Mon collègue Jacques Benoit, réputé et respecté dégustateur à La Presse depuis des années, posait récemment en ces pages une question fort intéressante: les critiques de vin doivent-ils noter?

Pour moi, la réponse est évidente: OUI.

Mais pour répondre, posons la question de départ autrement: quel est le rôle du critique (en vin comme en cinéma ou en gastronomie)?

 

Guider. Et pour guider, il faut donner des explications claires, des repères utiles, des faits et partager avec le néophyte son expertise pour l'amener à chaque sortie un peu plus loin dans ses découvertes.

Donc, les meilleurs dégustateurs (nous en avons quelques-uns de très bons au Québec) doivent se mouiller et parfois aussi prendre les amateurs par la main.

Cela dit, un guide n'est pas un messie et ses critiques ne sont pas paroles d'évangile. Ce sont des conseils de connaisseurs, des suggestions, pas des commandements.

Ce n'est pas parce qu'un grand critique international trippe sur tel gewurtztraminer que vous DEVEZ l'aimer absolument vous aussi.

On apprend à aimer certains critiques, à respecter leur jugement et à leur faire confiance, mais pour moi, un bon vin, c'est d'abord un vin que l'on aime. Peu importe ce qu'en pense Robert Parker.

D'ailleurs, il suffit de lire la biographie non autorisée de Robert Parker, extrêmement dure à l'égard du maître, pour comprendre que celui-ci tourne souvent les coins ronds (Robert Parker: anatomie d'un mythe, d'Hanna Agostini ed. Scali 2007).

Le bonhomme a un pif exceptionnel, qu'il a d'ailleurs assuré pour un million au cas où il perdrait accidentellement l'odorat (et son lucratif gagne-pain). Cela ne le rend toutefois pas infaillible.

Le problème, dans l'industrie du vin, c'est que Robert Parker et quelques revues spécialisées, comme Wine Spectator, sont devenus puissants au point d'influencer (lire: uniformiser, selon leurs goûts) la production de régions entières.
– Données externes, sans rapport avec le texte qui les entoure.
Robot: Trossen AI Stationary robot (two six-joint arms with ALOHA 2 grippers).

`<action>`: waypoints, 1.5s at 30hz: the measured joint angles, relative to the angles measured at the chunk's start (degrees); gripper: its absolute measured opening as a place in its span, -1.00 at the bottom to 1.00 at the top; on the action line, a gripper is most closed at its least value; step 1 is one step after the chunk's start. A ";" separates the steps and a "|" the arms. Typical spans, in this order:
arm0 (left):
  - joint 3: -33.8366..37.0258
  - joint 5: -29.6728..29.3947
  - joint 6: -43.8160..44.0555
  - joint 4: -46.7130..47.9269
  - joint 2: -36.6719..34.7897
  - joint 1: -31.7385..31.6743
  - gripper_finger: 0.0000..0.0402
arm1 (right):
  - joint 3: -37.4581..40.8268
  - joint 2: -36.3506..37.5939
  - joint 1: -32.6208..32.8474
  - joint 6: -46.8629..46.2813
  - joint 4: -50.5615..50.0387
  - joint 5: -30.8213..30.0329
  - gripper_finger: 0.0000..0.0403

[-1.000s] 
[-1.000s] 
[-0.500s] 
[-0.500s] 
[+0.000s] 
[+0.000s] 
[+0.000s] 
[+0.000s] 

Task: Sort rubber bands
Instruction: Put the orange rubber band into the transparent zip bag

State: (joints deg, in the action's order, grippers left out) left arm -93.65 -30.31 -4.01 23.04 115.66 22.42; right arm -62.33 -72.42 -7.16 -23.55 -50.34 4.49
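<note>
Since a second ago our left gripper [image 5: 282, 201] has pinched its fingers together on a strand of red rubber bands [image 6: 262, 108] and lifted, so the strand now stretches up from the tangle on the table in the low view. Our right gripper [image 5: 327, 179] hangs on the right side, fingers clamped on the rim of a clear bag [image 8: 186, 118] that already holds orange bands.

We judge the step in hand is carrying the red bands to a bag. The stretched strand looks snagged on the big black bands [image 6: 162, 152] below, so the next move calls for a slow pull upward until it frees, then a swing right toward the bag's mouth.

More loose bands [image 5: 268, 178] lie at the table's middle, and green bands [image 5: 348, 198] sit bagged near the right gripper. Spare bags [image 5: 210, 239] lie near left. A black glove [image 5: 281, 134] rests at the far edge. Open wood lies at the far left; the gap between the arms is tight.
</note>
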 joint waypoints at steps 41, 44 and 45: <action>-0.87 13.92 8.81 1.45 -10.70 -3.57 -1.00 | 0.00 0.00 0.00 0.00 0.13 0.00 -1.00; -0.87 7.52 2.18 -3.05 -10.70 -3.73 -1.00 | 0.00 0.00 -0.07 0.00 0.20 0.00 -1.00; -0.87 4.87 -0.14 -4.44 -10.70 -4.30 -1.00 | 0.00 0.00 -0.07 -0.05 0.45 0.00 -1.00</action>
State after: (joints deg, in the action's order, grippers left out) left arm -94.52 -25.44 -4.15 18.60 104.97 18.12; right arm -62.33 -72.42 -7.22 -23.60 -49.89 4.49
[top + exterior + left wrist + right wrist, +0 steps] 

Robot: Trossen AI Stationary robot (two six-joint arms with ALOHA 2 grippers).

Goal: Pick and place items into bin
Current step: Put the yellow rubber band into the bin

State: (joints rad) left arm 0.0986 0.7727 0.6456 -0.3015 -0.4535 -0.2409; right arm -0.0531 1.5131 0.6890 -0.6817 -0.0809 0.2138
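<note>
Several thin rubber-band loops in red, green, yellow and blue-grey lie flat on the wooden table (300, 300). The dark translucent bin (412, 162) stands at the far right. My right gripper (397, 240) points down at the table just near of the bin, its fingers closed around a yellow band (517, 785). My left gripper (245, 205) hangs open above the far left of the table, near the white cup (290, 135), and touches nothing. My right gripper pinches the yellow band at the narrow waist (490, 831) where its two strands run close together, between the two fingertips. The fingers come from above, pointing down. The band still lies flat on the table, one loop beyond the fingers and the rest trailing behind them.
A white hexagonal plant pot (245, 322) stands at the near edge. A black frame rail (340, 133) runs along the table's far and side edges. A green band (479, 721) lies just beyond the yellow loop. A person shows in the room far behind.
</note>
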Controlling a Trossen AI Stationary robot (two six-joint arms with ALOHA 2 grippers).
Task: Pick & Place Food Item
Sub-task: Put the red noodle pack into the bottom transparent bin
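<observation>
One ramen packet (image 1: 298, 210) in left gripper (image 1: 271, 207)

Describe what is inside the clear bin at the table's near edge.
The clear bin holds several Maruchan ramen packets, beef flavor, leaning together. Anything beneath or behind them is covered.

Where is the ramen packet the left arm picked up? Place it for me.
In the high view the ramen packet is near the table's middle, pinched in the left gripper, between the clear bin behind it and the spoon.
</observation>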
Les Français, en particulier dans le Bordelais, ont même inventé le terme «parkerisation» pour décrire cette vilaine manie qu'ont trop de producteurs de sur-boiser leurs vins pour plaire au gourou américain.

Non pas que l'avis de Parker et d'autres ne soient pas instructif et utile, mais leur influence est telle qu'ils ont créé le «syndrome du 90 et plus», un score qui assure presque assurément succès et fortune à un producteur.

Cela a pour effet de créer un engouement pour des vins qui ne méritent pas toujours de tels mouvements de foule. Évidemment, les prix de ces vins explosent et les amateurs doivent jouer du coude (quand ils en ont les moyens) avec les spéculateurs pour mettre la main sur certaines bouteilles.

Un restaurateur de Montréal, qui gère une des plus grandes caves en Amérique du Nord, me parlait ainsi il y a quelques années du Wine Speculator.

Le «syndrome du 90 et plus» a même atteint ces jours-ci la LCBO, le pendant ontarien de la SAQ, qui vient de lancer une offre «90 et plus» dans son catalogue de nouveaux arrivages du 31 janvier.

Au total, une quarantaine de vins choisis exclusivement à partir des notes de 90 et plus des Robert Parker, Wine Spectator, Wine Enthusiast et autres (vous pouvez jeter un oeil sur vintages.com).

Que les marchands privés aux États-Unis tapissent leurs boutiques des notes des grands critiques (certains gros détaillants ont même des étiquettes promotionnelles spéciales arborant le nom de Parker ou le logo de Wine Spectator), soit, mais est-ce bien le rôle des monopoles d'État comme la LCBO et la SAQ de participer à cette surenchère clinquante?

 

MOINS DE 20$

QUINTA DO CASTELINHO, RESERVA, DOURO 2005 (CODE SAQ: 00 897 819), 18,35$

Du Portugal, mais pas du porto, pour une fois! Un rouge corsé, un peu cerise, un peu café, pas nécessairement subtil (c'est le lot de la majorité des vins portugais), mais charpenté pour accompagner des grillades ou le saucisson.